Regency Games

Regency Games

Just three weeks ago, I did my annual migration to Florida for the winter. Having grown up in New Jersey, I should be accustomed to the horrible weather. But I’m not. And, the more time I spend in Florida, the more I love it. Not just the weather, either.

In many ways, my winter life in Florida reminds me of life during the Regency Era.

To begin with, there is a slower pace of life in our rural community outside of Gainesville. Time seems to move slower. People enjoy visiting with each other. Manners are an absolute must. And meals are leisurely gatherings, not just something to be rushed through, with good conversation and discussions. There’s something to be said for that!

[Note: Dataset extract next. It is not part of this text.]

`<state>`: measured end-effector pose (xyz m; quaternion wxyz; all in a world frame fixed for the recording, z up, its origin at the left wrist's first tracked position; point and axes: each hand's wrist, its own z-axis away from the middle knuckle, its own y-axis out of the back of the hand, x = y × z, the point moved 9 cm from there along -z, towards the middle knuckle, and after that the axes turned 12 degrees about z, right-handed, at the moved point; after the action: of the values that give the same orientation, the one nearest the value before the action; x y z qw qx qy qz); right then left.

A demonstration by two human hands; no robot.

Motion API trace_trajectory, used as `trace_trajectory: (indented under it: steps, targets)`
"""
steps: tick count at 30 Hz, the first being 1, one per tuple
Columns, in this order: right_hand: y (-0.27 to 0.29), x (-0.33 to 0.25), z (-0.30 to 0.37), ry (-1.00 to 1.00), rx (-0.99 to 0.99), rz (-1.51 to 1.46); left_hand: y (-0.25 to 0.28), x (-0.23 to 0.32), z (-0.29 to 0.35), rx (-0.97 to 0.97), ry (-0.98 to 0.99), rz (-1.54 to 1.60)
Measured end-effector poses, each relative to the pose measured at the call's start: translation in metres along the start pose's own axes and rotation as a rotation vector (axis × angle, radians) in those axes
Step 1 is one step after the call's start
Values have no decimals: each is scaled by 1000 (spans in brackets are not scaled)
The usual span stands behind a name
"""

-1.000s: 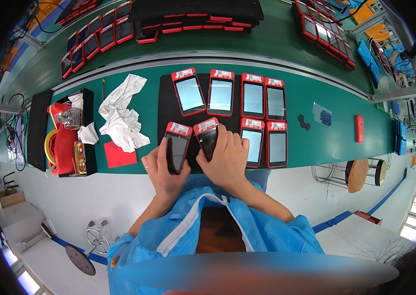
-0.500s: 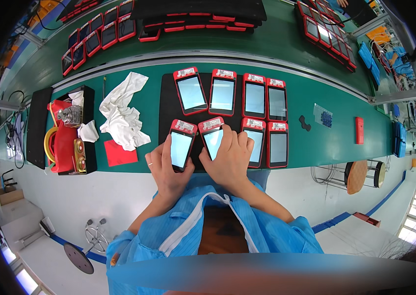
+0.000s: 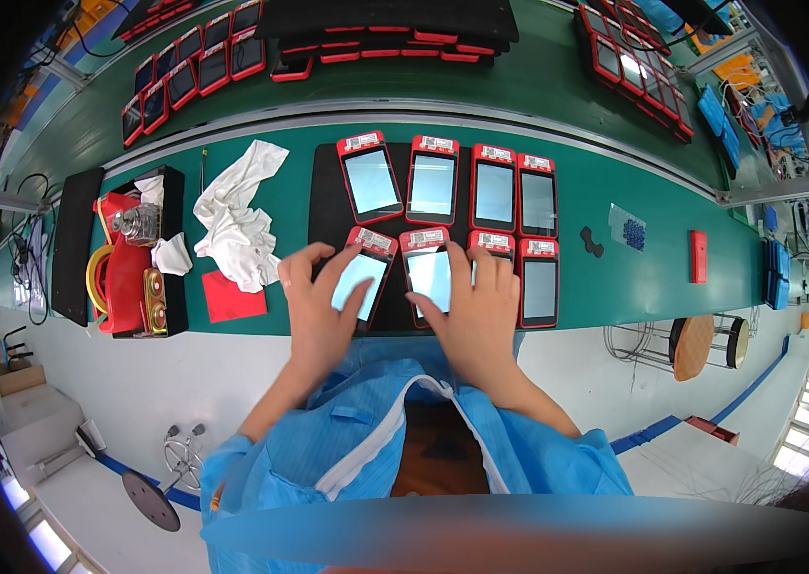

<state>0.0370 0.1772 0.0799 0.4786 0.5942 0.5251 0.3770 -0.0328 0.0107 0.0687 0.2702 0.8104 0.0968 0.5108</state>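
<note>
Two rows of red-framed handheld terminals with lit screens lie on a black mat (image 3: pixel 324 182). My left hand (image 3: pixel 316 316) is open, thumb and fingers apart, at the left edge of the tilted near-left terminal (image 3: pixel 373 247), partly covering its screen. My right hand (image 3: pixel 476 320) is open too, its thumb over the neighbouring terminal (image 3: pixel 426 258) and its fingers across the terminal (image 3: pixel 492 241) to its right, hiding most of that one. At the near right end lies another terminal (image 3: pixel 540 287). The far row includes a slanted terminal (image 3: pixel 373 182) and upright ones (image 3: pixel 433 182).
On the left stand a black tray (image 3: pixel 173 258) with red and yellow items, a crumpled white cloth (image 3: pixel 237 215) and a red sheet (image 3: pixel 235 298). To the right lie a small dark piece (image 3: pixel 593 241), a bag of blue bits (image 3: pixel 633 231) and a red block (image 3: pixel 699 256). More terminals (image 3: pixel 215 59) sit beyond the metal rail.
My left hand has let go of the near-left terminal and spread its fingers; that terminal now sits farther right. The terminal beside it has shifted right and straightened, and my right hand has moved right.
</note>
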Motion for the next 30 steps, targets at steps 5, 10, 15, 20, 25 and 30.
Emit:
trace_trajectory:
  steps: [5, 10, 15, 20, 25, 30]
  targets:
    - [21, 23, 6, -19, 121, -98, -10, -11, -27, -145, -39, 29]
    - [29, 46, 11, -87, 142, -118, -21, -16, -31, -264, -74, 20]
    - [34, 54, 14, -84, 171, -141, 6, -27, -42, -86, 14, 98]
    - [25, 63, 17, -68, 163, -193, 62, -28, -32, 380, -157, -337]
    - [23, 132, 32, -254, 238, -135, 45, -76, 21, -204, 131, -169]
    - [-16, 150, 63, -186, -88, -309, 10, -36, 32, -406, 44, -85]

After supper, I love to play games. Canasta is a new favorite of mine. I also enjoy Bananagrams (basically Scrabble without the board). Back in New Jersey, the fast speed of the Internet and bazillion channels on the television is far too enticing to my brood and they forego the games. But down in Florida where I have banished the television and our Internet crawls at a snail’s pace, the excuses dry up and games are often the only thing left to do.

See why I love Florida? 🙂

During the Regency period, games were often played after supper, especially during the winter months. Young women might be asked to entertain everyone by singing or playing a musical instrument. Cards might be played if the size of the group permitted it. Something I was unaware of was the love of Regency era people for word games, games that challenged the mind and memory.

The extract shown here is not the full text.